Nearly 130 years later, the head of a Malagasy king killed by French troops during a colonial-era war has been formally returned to Madagascar, following years of pressure from both the king’s descendants and the government of the Indian Ocean nation.

The skulls had been taken to France at the end of the 19th century and stored at the Museum of Natural History in Paris.

This repatriation marks the first use of a new French law designed to expedite the return of human remains held in national collections.

The handover of King Toera’s skull, along with those of two other members of his court, took place during a ceremony at the Ministry of Culture in Paris.

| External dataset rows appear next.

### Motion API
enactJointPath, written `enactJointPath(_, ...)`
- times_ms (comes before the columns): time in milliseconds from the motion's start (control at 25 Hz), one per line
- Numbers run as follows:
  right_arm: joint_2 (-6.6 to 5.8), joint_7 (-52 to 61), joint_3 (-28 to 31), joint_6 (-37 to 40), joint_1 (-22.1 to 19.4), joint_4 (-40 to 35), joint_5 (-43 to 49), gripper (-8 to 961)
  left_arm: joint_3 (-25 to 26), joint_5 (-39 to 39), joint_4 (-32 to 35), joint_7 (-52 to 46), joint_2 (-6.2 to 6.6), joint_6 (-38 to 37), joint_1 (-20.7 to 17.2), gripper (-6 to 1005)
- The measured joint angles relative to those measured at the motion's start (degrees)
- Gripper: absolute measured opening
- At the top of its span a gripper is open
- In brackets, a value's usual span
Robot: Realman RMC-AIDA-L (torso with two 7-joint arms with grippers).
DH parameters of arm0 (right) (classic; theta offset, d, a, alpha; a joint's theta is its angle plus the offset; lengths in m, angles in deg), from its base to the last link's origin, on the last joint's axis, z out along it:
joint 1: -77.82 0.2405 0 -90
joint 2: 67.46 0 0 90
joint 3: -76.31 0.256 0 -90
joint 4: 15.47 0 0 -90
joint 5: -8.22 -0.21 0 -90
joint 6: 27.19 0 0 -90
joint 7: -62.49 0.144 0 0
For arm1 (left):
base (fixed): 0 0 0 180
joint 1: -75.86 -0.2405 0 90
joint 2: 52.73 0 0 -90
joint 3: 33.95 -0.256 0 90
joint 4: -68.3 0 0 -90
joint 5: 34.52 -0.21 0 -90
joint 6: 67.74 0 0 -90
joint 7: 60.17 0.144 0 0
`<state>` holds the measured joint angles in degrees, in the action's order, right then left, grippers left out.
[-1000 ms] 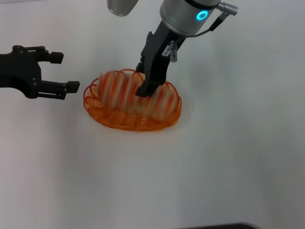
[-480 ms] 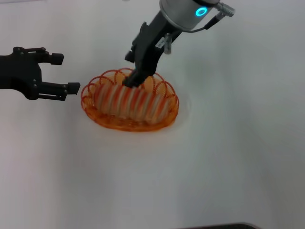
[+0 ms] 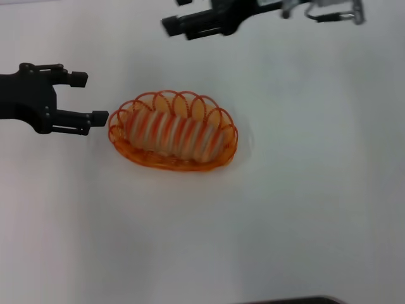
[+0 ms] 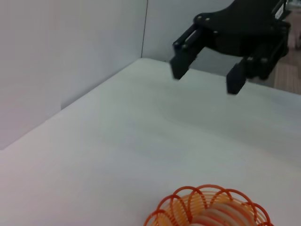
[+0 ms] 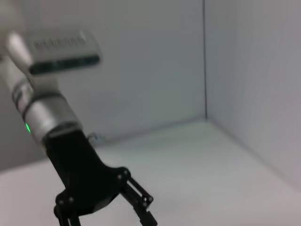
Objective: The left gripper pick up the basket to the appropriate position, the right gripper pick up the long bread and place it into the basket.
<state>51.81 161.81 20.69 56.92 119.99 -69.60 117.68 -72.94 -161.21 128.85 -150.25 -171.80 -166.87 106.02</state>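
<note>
The orange wire basket (image 3: 169, 163) stands on the white table, and the long bread (image 3: 172, 134) lies lengthwise inside it. My left gripper (image 3: 89, 98) is open and empty just left of the basket's rim, not touching it. My right gripper (image 3: 177, 24) is lifted high above and behind the basket, fingers apart and empty. The left wrist view shows the basket's looped rim (image 4: 188, 200) with the bread (image 4: 215, 217) in it, and the right gripper (image 4: 206, 79) open above the table. The right wrist view shows the left gripper (image 5: 106, 219), open.
White walls (image 4: 70, 56) enclose the back and the side of the white table (image 3: 285, 209). A dark strip (image 3: 291, 300) shows at the table's front edge.
My right gripper let go of the bread, opened, and rose up and back from the basket. The bread now rests in the basket. The left gripper has not moved.
</note>
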Motion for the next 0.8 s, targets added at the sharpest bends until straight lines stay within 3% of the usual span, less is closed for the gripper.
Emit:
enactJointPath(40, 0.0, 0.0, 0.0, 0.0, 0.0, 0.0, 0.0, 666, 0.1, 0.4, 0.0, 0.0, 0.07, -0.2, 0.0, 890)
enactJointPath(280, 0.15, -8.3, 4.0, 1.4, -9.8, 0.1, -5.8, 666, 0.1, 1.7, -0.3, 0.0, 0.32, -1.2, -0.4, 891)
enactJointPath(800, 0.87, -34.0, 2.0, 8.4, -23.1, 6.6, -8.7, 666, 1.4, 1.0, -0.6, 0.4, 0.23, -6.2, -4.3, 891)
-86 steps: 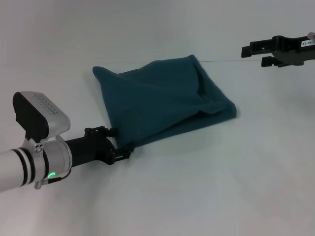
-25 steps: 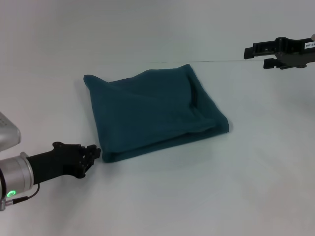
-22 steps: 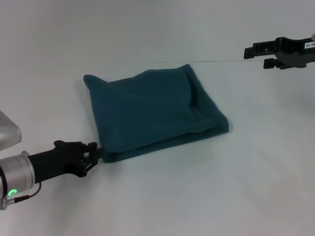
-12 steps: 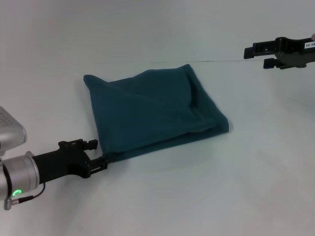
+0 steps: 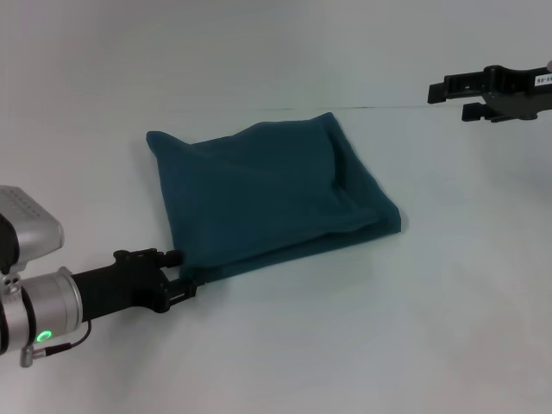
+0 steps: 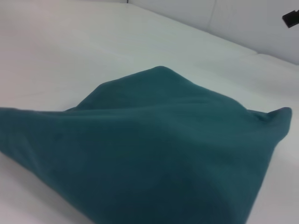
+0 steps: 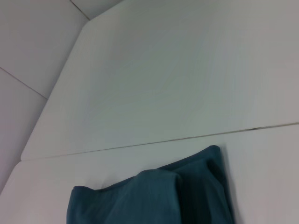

“These skulls entered the national collections in circumstances that clearly violated human dignity and in a context of colonial violence,” said French Culture Minister Rachida Dati.

Madagascar’s Culture Minister, Volamiranty Mara, who also spoke at the ceremony, described the return of the skulls as a “significant gesture.”

“Their absence has been, for more than a century, an open wound in the heart of our island,” she said.

In August 1897, a French force dispatched to assert colonial control over the Menabé Kingdom of the Sakalava people in western Madagascar massacred a local army.

King Toera was killed and decapitated; his head was then sent to Paris, where it was placed in the archives of the Museum of Natural History.

Although DNA tests conducted years ago were inconclusive, the skull was ultimately identified as King Toera’s through confirmation by a traditional Sakalava spirit medium.

This is not the first time France has returned human remains from the colonial era.

One of the most well-known cases was that of a South African woman cruelly nicknamed the “Hottentot Venus,” who had been exhibited in Europe. Her remains were returned to South Africa in 2012.

However, this is the first repatriation under the new law, which has made the process significantly easier.

It is estimated that the Museum of Natural History alone holds more than 20,000 human remains taken from around the world for supposedly scientific reasons.